R.シュトラウス 交響詩「ドン・ファン」

指揮ウィレム・メンゲルベルク
演奏アムステルダム・コンセルトヘボウ管弦楽団
録音1940年12月12日
発売及び
CD番号
日本フォノグラム(PHILIPS)(PHCP-3084〜97)
UNIVERSAL(PHILIPS Dutch Masters Vol.60)(468 099-2)


このCDを聴いた感想です。


 R.シュトラウスというと、細かく入り組んだ管弦楽法と大編成による圧倒するような分厚い響きが持ち味の一つですが、どちらも録音に大きく影響される要素です。
 その点を考えると、メンゲルベルクの演奏は戦前のまだ録音技術がそれほど発達していない時期の録音という時点で既に大きなハンデを背負っています。なにせそもそもモノラルなのに音の分離も悪く細かい部分はごちゃまぜですし、その上、二つある「ドン・ファン」の録音の中で、この演奏はさらに録音には不利なライブです。
 しかし、それだけ悪条件が揃っていながらも、なおわたしはこの演奏に捨てがたい魅力を感じます。
 それは大きく分けて二つあります。
 一つ目は、実は先ほど不利な点として挙げた響きです。
 たしかに録音状態が良くないため響きに広がりがありません。その代わり、横へ拡散しない分、締まった音になり、前へと突き進んでいこうとする意識がより鮮明に浮かび上がって来るのです。
 特にフォルテの部分は、短く切ったスピードの乗った音でぐいぐい前へ進んで行き、メロディーを中心にして響きがどんどん凝縮して密度が濃くなっていくあたりは、後年の指揮者の厚い響きのある演奏とはまるで逆の方向性を追求した音楽になっています。
 そしてもう一点はメロディです。
 粘りに粘って歌いこんでとろけるような甘い表情を付けるところはまさにメンゲルベルクが極めた奥義でしょう。
 これは特にヴァイオリン・ソロなどのピアノの部分に強く表れています
 テンポなんてほとんどルバートと言っていいぐらい自在に伸び縮みさせていますし、強弱もこれまたテンポの変化に上手く乗せてテンポを速めるに従って無理なくクレッシェンドしていき、フレーズの最後ではテンポが落ちるのに合わせて抜けるように自然にディミヌエンドしていきます。さらにポルタメントまで頻繁に加わっているのですから、これはもう、ちょっと他の人には真似できない芸当でしょう。もっとも、現在ではできてもやりたくないと思うかもしれませんが(笑)
 そもそもリヒャルト・シュトラウス本人の演奏スタイル(わたしは聴いていませんが、たぶん「ドン・ファン」も残っているはずです)から考えれば、こういう演奏は明らかに異端でしょうが、逆に主流派とは違う魅力もあるというわけです。もっとも、シュトラウスも自分とは正反対ながらメンゲルベルクの演奏は評価していたそうですが。
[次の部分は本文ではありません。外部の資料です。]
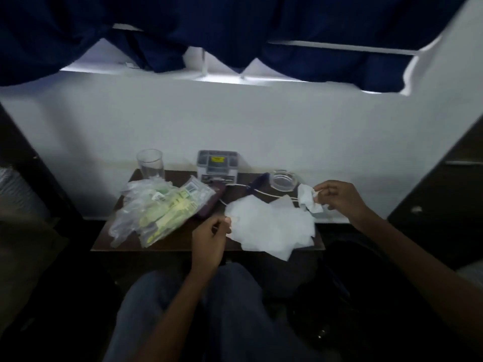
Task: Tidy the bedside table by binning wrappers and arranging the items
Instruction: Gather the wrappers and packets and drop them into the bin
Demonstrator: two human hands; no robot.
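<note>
In the head view, a small dark brown wooden counter [167, 242] is seen standing against a white wall [235, 121], below a window hung with a dark blue curtain [235, 30]. The left hand [209, 236] is held at the front middle of the counter with its fingers curled, and the left edge of a spread of flat white paper sheets [271, 228] is pinched between its thumb and fingertips. The sheets are laid over the front right part of the counter and overhang its front edge. The right hand [342, 198] is raised over the right rear corner, and a crumpled white tissue [308, 199] is gripped between its thumb and curled fingers, just beside a shallow round clear glass dish [285, 180]. The left half of the counter is covered by a heap of clear plastic wrappers [162, 212] printed in green and yellow, which partly overlies a flat dark purple item [211, 202] whose kind cannot be told. A tall clear drinking glass [151, 164] is stood upright at the left rear corner, and a small grey plastic box with a yellow label [217, 165] is placed at the rear middle against the wall. A thin white cord [264, 195] is run from the box area towards the sheets. Legs in blue jeans [235, 309] are seen below the counter.
</note>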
 さて、メンゲルベルクの「ドン・ファン」には前述の通り2種類の録音があります。
 一つが1938年のスタジオ録音で、もう一つが1940年のライブのこの録音なのですが、この二つは録音状態と演奏自体に結構大きな違いがあります。
 録音状態では、スタジオ録音の方がはるかに上です。
 スタジオ録音は1938年とライブの1940年より2年ほど前なのに、よほど鮮明で細かい部分までしっかりと聞き取れます。
 一応、ライブの方も響きがまとまっているという良さはあるものの、それぐらいではとてもとてもその差は埋まりません。
 なにより個々の楽器の音の生々しさの差が最も大きく、同じマグロの刺身でもとれたてのピチピチと昨日の売れ残りぐらい一目で分かる違いが出ています。
 その一方で、メロディの歌わせ方などの演奏はライブの方がはるかに自然でしかもやりたい放題やっています。
 例えばテンポを速くしたりする部分では、スタジオ録音の方は後ろからせっつかれているみたいに妙に浮き足立って落ち着かないのに対して、ライブ録音の方は、もっと急激にテンポを速くしているのにもかかわらず、あくまでも自然で、むしろ自らコントロールしてぐいぐい引っ張って行ってるぐらいの積極性がうかがえます。
 ポルタメントもライブの方が圧倒的に多く入っていて、より力の入った歌わせっぷりです。